Problem statement:
What follows is a listing to transcribe exactly, leaving the pictures out.

════

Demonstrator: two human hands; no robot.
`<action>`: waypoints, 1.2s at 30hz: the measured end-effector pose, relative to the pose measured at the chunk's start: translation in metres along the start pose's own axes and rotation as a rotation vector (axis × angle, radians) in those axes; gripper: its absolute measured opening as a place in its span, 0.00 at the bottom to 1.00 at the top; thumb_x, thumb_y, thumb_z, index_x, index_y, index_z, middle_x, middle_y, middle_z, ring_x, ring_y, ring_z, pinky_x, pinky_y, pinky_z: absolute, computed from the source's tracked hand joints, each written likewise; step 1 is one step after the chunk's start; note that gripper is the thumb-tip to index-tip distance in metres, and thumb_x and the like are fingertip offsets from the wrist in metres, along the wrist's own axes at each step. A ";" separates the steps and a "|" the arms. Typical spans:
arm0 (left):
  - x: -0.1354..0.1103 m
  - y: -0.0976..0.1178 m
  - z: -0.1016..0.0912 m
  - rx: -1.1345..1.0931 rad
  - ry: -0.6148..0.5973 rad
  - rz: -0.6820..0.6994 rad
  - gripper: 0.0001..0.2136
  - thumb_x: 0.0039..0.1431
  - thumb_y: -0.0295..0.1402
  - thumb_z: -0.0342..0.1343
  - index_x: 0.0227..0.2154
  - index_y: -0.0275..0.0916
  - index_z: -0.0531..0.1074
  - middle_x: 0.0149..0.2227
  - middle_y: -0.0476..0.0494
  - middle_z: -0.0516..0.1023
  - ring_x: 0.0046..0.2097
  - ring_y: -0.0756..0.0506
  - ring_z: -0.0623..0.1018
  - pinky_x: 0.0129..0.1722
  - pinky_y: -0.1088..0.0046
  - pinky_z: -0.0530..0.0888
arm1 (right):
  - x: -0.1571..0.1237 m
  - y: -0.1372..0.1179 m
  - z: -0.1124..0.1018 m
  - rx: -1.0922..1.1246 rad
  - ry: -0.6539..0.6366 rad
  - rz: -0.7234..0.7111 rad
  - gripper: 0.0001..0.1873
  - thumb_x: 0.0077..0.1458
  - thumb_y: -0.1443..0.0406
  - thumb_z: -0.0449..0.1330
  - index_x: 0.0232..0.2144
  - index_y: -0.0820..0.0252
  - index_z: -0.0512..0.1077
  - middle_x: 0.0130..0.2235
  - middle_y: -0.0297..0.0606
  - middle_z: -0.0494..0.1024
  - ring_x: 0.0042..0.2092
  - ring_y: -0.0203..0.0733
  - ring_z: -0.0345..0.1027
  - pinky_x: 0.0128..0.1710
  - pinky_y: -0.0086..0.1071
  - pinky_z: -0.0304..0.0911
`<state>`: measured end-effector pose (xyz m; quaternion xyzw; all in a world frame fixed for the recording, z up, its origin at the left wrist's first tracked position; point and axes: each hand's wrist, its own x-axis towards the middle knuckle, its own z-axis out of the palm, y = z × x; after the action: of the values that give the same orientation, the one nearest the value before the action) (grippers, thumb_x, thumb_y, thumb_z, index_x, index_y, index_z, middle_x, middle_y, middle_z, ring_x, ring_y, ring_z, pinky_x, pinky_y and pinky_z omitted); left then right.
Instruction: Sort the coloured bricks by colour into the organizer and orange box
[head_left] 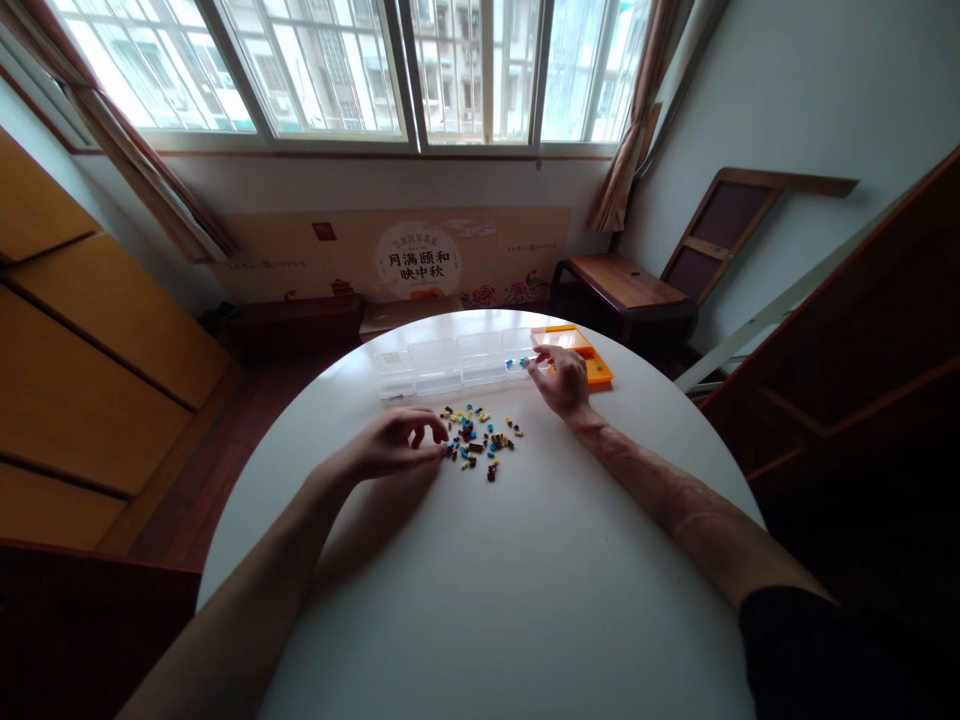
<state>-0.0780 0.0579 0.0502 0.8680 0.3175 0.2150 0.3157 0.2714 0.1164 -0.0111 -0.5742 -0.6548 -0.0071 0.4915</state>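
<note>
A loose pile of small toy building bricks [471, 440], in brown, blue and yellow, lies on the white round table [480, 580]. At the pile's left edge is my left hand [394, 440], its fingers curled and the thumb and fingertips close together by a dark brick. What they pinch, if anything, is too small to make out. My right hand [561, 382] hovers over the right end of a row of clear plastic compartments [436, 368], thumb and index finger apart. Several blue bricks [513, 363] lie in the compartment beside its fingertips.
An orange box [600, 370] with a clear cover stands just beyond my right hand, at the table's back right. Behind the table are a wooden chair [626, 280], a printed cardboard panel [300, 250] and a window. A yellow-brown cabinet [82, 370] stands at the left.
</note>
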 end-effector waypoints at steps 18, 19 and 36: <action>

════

Answer below:
Demonstrator: two human hands; no robot.
`<action>`: waypoints, 1.2s at 30hz: the measured end-effector pose, relative to the pose measured at the chunk's start: translation in metres along the start pose's own axes and rotation as a rotation vector (axis × angle, radians) in those axes; gripper: its absolute measured opening as a place in its span, 0.00 at the bottom to 1.00 at the top; thumb_x, thumb_y, thumb_z, index_x, index_y, index_z, middle_x, middle_y, middle_z, ring_x, ring_y, ring_z, pinky_x, pinky_y, pinky_z: absolute, computed from the source's tracked hand joints, each written likewise; step 1 is one step after the chunk's start; note that gripper is the thumb-tip to index-tip distance in metres, and thumb_x and the like are fingertip offsets from the wrist in metres, along the wrist's own axes at each step. A ";" separates the steps and a "|" the arms. Typical spans:
arm0 (left):
  - x: -0.1354..0.1103 m
  - y: -0.0976..0.1178 m
  - z: -0.1016..0.0912 m
  - rx: -1.1345..1.0931 rad
  - ry: -0.6148..0.5973 rad
  - rz: -0.6820..0.6994 rad
  - gripper: 0.0001..0.2136
  - thumb_x: 0.0039..0.1431
  - thumb_y: -0.0295..0.1402
  - thumb_z: -0.0342..0.1343
  - index_x: 0.0227..0.2154
  - index_y: -0.0275..0.0916
  - index_z: -0.0531..0.1074
  - middle_x: 0.0149..0.2227
  - middle_y: -0.0476..0.0494
  - middle_z: -0.0516..0.1023
  - ring_x: 0.0046..0.2097
  - ring_y: -0.0756..0.0506
  - ring_z: -0.0623..0.1018
  - pinky_x: 0.0129..0.1722
  - pinky_y: -0.1088..0.0046
  - pinky_z: -0.0530..0.0888
arm1 (right):
  - x: -0.1571..0.1237 m
  - y: -0.1372..0.1179 m
  - z: -0.1124..0.1018 m
  - rx: -1.0922..1.1246 rad
  - ry: -0.6539..0.6366 rad
  - rz: -0.7234..0.7111 rad
  - gripper: 0.0001..0.1873
  - thumb_x: 0.0077..0.1458
  - thumb_y: -0.1443..0.0406
  - thumb_z: -0.0449..0.1330
  - index_x: 0.0232..0.2144
  - index_y: -0.0820..0.0252
  - index_z: -0.0512..0.1077
  - middle_x: 0.0130..0.2235
  - middle_y: -0.0297..0.0606
  - middle_z: -0.0494..0.1024
  - ring_x: 0.0042..0.2092
  - ring_y: -0.0203..0.0733
  - ring_z: -0.0345..0.1027
  - pinky_x: 0.0128..0.1710
  - pinky_y: -0.0086..0.1071
  - pinky_z: -0.0304..0.0911
`<state>`: measured end-effector pose (xyz m; quaternion xyzw; all in a world frame fixed for the recording, z up, its origin at the left wrist's first tracked position; point and axes: each hand's wrist, its own x-axis towards the middle knuckle, its own z-axis out of the palm, y = z × x; after the action: of the values that give the same orientation, the one nearest the value before the action) (grippers, thumb_x, thumb_y, thumb_z, index_x, index_y, index_z, middle_x, middle_y, middle_z, ring_x, ring_y, ring_z, pinky_x, pinky_y and pinky_z omitted); left then right.
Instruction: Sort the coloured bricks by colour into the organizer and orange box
[head_left] 
<state>-0.0780 0.0579 0.0502 0.8680 0.3175 0.2150 0.3157 0.2714 0.1164 -0.0111 -0.5742 -0.6548 -0.0071 0.4915</state>
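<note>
A loose pile of small toy building bricks [471, 440], in brown, blue and yellow, lies on the white round table [480, 580]. At the pile's left edge is my left hand [394, 440], its fingers curled and the thumb and fingertips close together by a dark brick. What they pinch, if anything, is too small to make out. My right hand [561, 382] hovers over the right end of a row of clear plastic compartments [436, 368], thumb and index finger apart. Several blue bricks [513, 363] lie in the compartment beside its fingertips.
An orange box [600, 370] with a clear cover stands just beyond my right hand, at the table's back right. Behind the table are a wooden chair [626, 280], a printed cardboard panel [300, 250] and a window. A yellow-brown cabinet [82, 370] stands at the left.
</note>
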 end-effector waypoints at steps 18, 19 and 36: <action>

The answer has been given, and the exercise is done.